Schematic Representation of the Experimental Paradigm. The Study Began With a Practice Block (Top) Where Each Trial Began With a Fixation Cross (300 ms), Followed by Either Simple Congruent or Incongruent Flanker Stimuli (1000 ms or Until Response). The Test Block (Bottom) Included One of Three Types of Affective Images (600 ms) After the Fixation Cross (300 ms), Followed by One of Four Possible Flanker Stimuli (1,000 ms or Until Response).
Electrophysiology
Electroencephalography (EEG) Recording
EEG data were acquired using a 64 Ag/AgCl electrode Easycap system (Brain Products GmbH), following the extended International 10–20 system. 71 Signals were amplified via LiveAmp 64 (Brain Products GmbH; 131-Hz third-order sinc filter), with FCz as the reference and AFz as the ground electrode, using Brain Products Recorder (v1.25.0001), at a sampling rate of 500 Hz.72–74 Besides, electrode impedances (5–15 kΩ) were verified for each session.72, 73
EEG Data Preprocessing
Preprocessing was conducted in MATLAB (vR2021a) using EEGLAB v2023.1 75 and ERPLAB v10.04. 76 First, event codes were adjusted by 28 ms to compensate for display lag, and inactive intervals (≥2,000 ms without an event) were excluded, with a 500 ms buffer before the first event and 1,500 ms after the last. Next, the preprocessing RELAX pipeline, 77 incorporating EEGLAB 75 and FieldTrip functions, 78 was employed. A fourth-order Butterworth bandpass filter (0.25–70 Hz) was applied, followed by power noise reduction using a zapline plugin. 79 Faulty electrodes were identified and removed via the PREP pipeline’s ‘findNoisyChannels’ function.79, 80 Criteria for removal included excessive muscle activity, 81 extreme kurtosis, voltage drift,81, 82 highly unlikely voltage distributions and extreme outlier amplitudes. 83 If more than 20% of electrodes were flagged for removal, only the poorest-performing 20% were excluded. Muscle activity, blinks and eye movement were addressed using a multichannel Wiener filter.83, 84
Thereafter, artefact removal was complemented by normalisation via independent component analysis (ICA) using fastICA. 85 Artifactual components were identified with ICLabel 86 and rejected via wavelet-enhanced ICA. 87 Continuous data were transformed to scalp space, enabling spherical interpolation to replace missing electrodes. Following the artefact-cleaning procedures, a high-pass filter (0.2 Hz) and low-pass filter (30 Hz) were applied to focus on the frequency range most relevant to ERP components. This step improved the data for ERP extraction and visualisation by removing leftover low-frequency drift and high-frequency noise. Lastly, the online reference FCz was recovered employing spherical interpolation and a mean-mastoid re-referencing was applied to all channels.72, 73 Thereupon, in ERPLAB, 76 cleaned data were segmented into 600 ms epochs, time-locked to image presentation, with a 200 ms prestimulus baseline.
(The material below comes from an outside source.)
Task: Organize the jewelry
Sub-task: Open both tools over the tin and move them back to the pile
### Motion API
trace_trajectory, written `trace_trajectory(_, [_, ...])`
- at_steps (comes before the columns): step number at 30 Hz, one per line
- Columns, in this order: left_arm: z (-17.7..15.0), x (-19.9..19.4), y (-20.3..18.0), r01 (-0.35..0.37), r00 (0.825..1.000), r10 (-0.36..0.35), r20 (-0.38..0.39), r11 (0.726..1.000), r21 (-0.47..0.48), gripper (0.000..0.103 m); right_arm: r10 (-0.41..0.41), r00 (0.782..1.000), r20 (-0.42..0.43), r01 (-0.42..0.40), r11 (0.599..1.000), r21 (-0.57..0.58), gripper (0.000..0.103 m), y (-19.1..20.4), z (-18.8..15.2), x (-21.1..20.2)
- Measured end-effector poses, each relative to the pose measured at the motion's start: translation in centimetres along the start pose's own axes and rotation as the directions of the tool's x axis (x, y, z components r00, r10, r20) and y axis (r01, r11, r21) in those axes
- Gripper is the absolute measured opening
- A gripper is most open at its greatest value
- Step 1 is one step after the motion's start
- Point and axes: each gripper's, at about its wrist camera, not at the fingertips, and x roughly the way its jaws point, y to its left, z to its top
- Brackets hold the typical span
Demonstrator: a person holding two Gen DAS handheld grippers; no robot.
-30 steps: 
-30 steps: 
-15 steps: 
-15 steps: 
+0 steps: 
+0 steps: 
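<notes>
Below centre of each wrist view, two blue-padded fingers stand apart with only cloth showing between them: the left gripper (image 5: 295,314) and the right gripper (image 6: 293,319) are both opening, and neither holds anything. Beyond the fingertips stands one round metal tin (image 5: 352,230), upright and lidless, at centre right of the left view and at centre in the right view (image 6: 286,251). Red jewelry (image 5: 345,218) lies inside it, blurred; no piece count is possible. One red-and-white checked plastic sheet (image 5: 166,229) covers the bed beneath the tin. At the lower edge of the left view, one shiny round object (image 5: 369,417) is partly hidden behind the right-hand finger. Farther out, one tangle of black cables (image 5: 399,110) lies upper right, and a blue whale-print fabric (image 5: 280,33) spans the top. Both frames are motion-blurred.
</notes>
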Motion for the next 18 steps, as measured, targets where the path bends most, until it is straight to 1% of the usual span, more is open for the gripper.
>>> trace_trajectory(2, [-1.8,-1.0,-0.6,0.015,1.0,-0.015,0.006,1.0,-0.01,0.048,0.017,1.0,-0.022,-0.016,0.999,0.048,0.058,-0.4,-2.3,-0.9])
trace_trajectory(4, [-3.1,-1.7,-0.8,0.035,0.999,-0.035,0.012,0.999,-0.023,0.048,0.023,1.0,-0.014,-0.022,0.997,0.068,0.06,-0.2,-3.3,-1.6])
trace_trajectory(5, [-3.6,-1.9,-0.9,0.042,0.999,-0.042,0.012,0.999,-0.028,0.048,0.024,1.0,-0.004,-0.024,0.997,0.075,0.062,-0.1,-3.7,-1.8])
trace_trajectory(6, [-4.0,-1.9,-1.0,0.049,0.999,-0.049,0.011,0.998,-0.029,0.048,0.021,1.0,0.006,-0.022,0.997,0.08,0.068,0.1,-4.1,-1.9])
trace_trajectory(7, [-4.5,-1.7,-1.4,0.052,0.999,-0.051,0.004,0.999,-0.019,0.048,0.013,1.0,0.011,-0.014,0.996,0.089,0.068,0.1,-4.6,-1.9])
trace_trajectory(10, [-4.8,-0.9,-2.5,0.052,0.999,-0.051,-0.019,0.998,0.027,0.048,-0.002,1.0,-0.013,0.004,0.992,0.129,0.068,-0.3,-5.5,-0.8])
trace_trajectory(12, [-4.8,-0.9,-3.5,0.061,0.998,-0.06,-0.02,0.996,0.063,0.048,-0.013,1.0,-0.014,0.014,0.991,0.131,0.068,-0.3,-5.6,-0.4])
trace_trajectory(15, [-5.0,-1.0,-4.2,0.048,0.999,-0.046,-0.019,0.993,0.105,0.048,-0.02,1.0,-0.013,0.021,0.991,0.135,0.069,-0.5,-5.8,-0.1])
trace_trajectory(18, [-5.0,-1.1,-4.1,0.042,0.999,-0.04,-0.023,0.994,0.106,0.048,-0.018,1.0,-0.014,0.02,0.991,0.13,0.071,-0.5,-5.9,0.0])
Each epoch underwent artefact rejection to eliminate large, commonly encountered artifactual potentials. 88 This process utilised simple voltage thresholds (SVTs) and moving window peak-to-peak amplitude thresholds (MWTs). SVTs identified epochs with extreme voltage values exceeding ±100 µV, while MWTs detected rapid voltage changes with a threshold of 100 µV within a 200-ms window, moving in 100-ms steps. The number of rejected epochs for each participant adhered to the recommended predetermined exclusion criteria.89, 90
ERP Data Analysis
ERPs for each subject were averaged in ERPLAB, 76 with an analytic standard measurement error computed for data quality for each of the subject-wise averaged sets.76, 91 These were then grand-averaged, and the subject-averaged ERP sets underwent mass-univariate toolbox (MUT) and factorial MUT (FMUT) analyses.92, 93 First, ERP differences among valence conditions were tested using a repeated-measures, two-tailed cluster-based permutation test (MUT and FMUT toolboxes, α = .05). 94 The analysis covered 4–596 ms across 63 electrodes (9,450 total comparisons). Repeated-measures t-tests were conducted on observed data and 10,000 random within-subject permutations. Significant t-scores (uncorrected p ≤ .05) formed clusters based on temporal and spatial proximity (~5 cm). Cluster mass (sum of t-scores) served as the test statistic, with the null distribution estimated from 10,001 permutations (original and shuffled datasets). Nonsignificant clusters (p ≥ .05) were assigned p = 1. This method enhanced sensitivity to distributed effects across time and scalp locations, outperforming traditional mean amplitude analysis of variances (ANOVAs). Scalp topographic plots were generated for the N1 and P3b time windows to visualise statistically significant channels. In the subsequent analysis, data were split between genders and similarly analysed for differences in ERP potentials between female and male participants.
Behavioural Data Analysis
Behavioural data recorded included RT, that is, the time between the presentation of the flanker task and response in milliseconds, as well as ACC, indicating whether the response was correct or not. Analysis was conducted via the Jamovi software (Version 2.4) paired with the Walrus robust statistical methods package. 95 Trials with no reaction (2.11% of total trials) were excluded as they represented missed responses. RT data were trimmed (0.2 proportion) to minimise outlier influence while preserving variance. The descriptive statistics suggested potential gender differences. Thereupon, a robust ANOVA was used to examine patterns in RTs, wherein the observed significant main or interaction effects were subjected to post hoc testing for specific differences between groups. Psi-hat, a robust effect size metric, was reported to quantify the differences between groups. A large effect size would be interpreted if the psi-hat value exceeded 50% of the range of the variable measured. Further, to explore specific comparisons, robust paired t-tests were employed with effect sizes (Cohen’s d) used to provide additional context for the observed differences. Interpretation of Cohen’s d is based on the benchmarks previously suggested. 96 Lastly, given the binary nature of ACC data (correct vs incorrect), a binomial logistic regression model was used to examine the influence of predictor variables (Gender, Valence, ‘Congruence × Difficulty’) on task ACC. Interaction terms were included to explore potential moderating effects between predictors.
Results
Identified ERP Components: N1 and P3b
A one-factor, three-level FMUT analysis found no significant ERP differences after correction, suggesting that valence did not elicit measurable neural responses. However, following the nonsignificant omnibus results, pairwise MUT comparisons were considered based on visual inspection of the grand-averaged waveforms (Figure 2).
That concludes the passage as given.